EX-97.1 6 rdga-20241231xex97d1.htm EX-97.1

Exhibit 97.1

Ridgefield Acquisition Corp Compensation Recovery Policy

1. Purpose

The purpose of this Compensation Recovery Policy (the “Policy”) is to comply with Rule 10D-1 of the Securities Exchange Act of 1934, Item 601(b)(97) of Regulation S-K, and other applicable listing requirements by establishing a framework for the recovery of certain incentive-based compensation in the event of an accounting restatement due to material noncompliance with financial reporting requirements.

2. Scope and Applicability

At present, the Company does not pay any compensation, including incentive-based compensation, to any executive officers or employees. However, should the Company establish a compensation structure that includes incentive-based compensation, this Policy shall apply to all “executive officers” as defined under SEC rules and regulations.

3. Recovery of Incentive-Based Compensation

If the Company is required to prepare an accounting restatement due to material noncompliance with financial reporting requirements (a "Restatement"), the Company shall seek to recover, to the fullest extent required by law, any incentive-based compensation that was:

·

Received by a covered executive during the three completed fiscal years preceding the date the Company determines that a Restatement is required; and

·

Calculated based on financial reporting measures that were subsequently restated, resulting in an overpayment of incentive-based compensation.

4. Process for Recovery

The Board of Directors or a designated committee shall determine the amount of compensation subject to recovery.

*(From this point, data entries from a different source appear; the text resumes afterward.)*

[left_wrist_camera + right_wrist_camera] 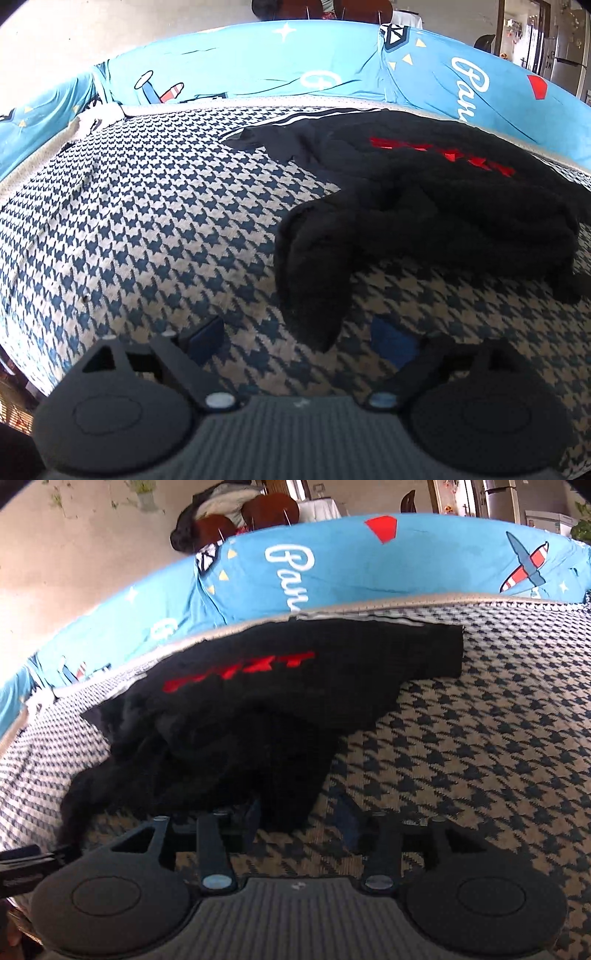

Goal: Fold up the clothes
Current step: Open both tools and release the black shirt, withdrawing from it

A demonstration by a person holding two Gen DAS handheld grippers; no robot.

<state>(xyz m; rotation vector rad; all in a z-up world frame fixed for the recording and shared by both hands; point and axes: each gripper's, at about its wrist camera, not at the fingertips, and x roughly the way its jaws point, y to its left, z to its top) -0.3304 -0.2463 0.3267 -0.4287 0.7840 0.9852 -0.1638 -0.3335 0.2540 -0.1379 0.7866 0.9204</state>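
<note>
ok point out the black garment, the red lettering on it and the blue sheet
black garment (424,221), left wrist view, bunched middle
red lettering (240,670), right wrist view, on the print
blue sheet (424,568), right wrist view, plain area

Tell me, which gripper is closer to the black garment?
Right, though only slightly. The right gripper has the black garment's hem right at its open fingertips. The left gripper is open beside a drooping fold, its pads apart from it.

Blue-and-cream houndstooth woven cover (147,206) fills the frame centre. Bright blue cartoon-aeroplane sheet (229,62) bands 12 o'clock. Silver fridge (570,48) at 2 o'clock.
</note>
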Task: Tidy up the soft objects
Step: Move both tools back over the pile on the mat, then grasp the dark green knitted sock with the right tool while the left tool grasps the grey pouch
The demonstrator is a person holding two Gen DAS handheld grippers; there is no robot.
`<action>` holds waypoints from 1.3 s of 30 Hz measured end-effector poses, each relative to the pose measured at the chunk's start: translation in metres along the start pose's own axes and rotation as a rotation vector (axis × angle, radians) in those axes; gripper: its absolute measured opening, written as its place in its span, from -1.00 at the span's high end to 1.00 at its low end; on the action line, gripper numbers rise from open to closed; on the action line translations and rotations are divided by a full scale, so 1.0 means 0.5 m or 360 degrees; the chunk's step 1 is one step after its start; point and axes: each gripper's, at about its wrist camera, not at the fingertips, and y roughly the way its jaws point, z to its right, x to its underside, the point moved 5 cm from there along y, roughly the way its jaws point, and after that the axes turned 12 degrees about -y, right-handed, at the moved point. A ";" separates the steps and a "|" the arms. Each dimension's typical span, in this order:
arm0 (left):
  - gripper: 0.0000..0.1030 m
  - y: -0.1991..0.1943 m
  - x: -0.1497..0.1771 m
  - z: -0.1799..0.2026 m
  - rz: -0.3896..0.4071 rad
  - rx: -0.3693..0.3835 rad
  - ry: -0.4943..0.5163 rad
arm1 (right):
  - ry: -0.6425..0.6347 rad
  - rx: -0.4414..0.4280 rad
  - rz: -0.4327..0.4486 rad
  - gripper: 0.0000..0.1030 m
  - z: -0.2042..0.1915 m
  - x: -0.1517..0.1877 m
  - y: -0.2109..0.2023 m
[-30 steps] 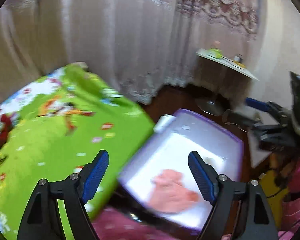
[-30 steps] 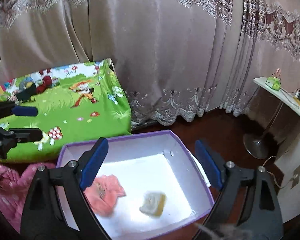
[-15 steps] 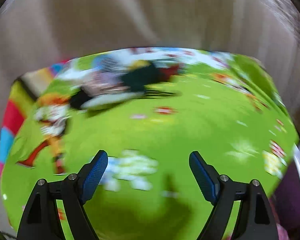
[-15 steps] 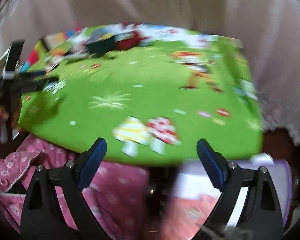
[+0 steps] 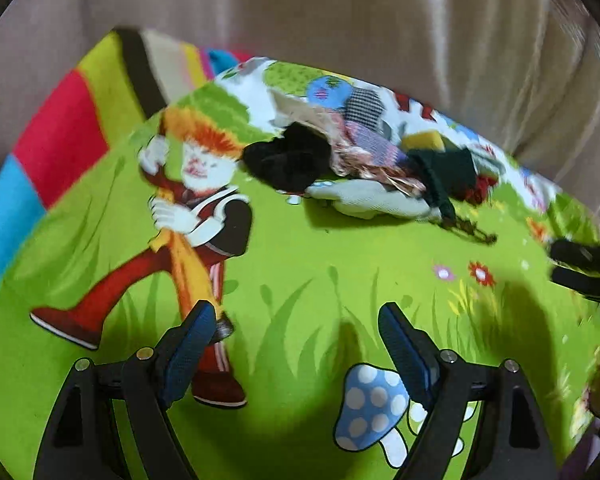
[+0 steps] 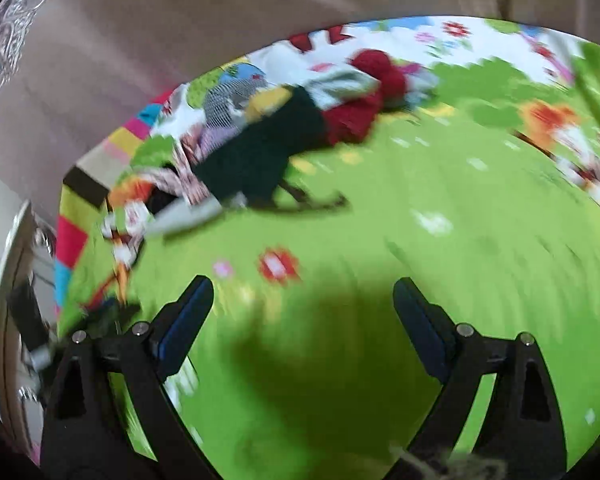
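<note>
The left claw hangs over the green cartoon cloth with its blue-padded jaws spread wide and nothing between them; only the printed grass and a blue spotted mushroom show in the gap. The right claw is likewise wide apart and empty, tilted down over the same cloth, its own shadow falling on the green just ahead of its pads, though this view is smeared by blur. Taking the printed orange-haired runner as the landmark, the heap of soft objects lies just beyond and to the right of his head, toward the far edge of the cloth and well apart from both claws. Nearest the runner in that heap is a black fuzzy piece; a pale grey-white piece lies touching it on the near side, patterned plaid fabrics are piled behind, and farther from the runner sit a yellow sponge-like block, a dark green cloth and a bit of red knit. From the right wrist view the same heap shows with the red knit at its right end and the dark cloth in the middle. To the runner's left a striped multicoloured edge borders the green, and a beige curtain hangs behind everything. At the far right of the cloth, the black tips of the other claw poke into the left wrist view.
</note>
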 end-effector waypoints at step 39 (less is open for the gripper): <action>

The Company will seek to recover the excess compensation unless:

·

The cost of enforcement would exceed the recoverable amount, or

·

Recovery would violate governing laws or regulations.

The Company shall not indemnify or reimburse any executive officer for amounts recovered under this Policy.

5. Administration and Compliance

This Policy shall be administered by the Board of Directors or its designated committee. Any amendments to this Policy must be approved by the Board.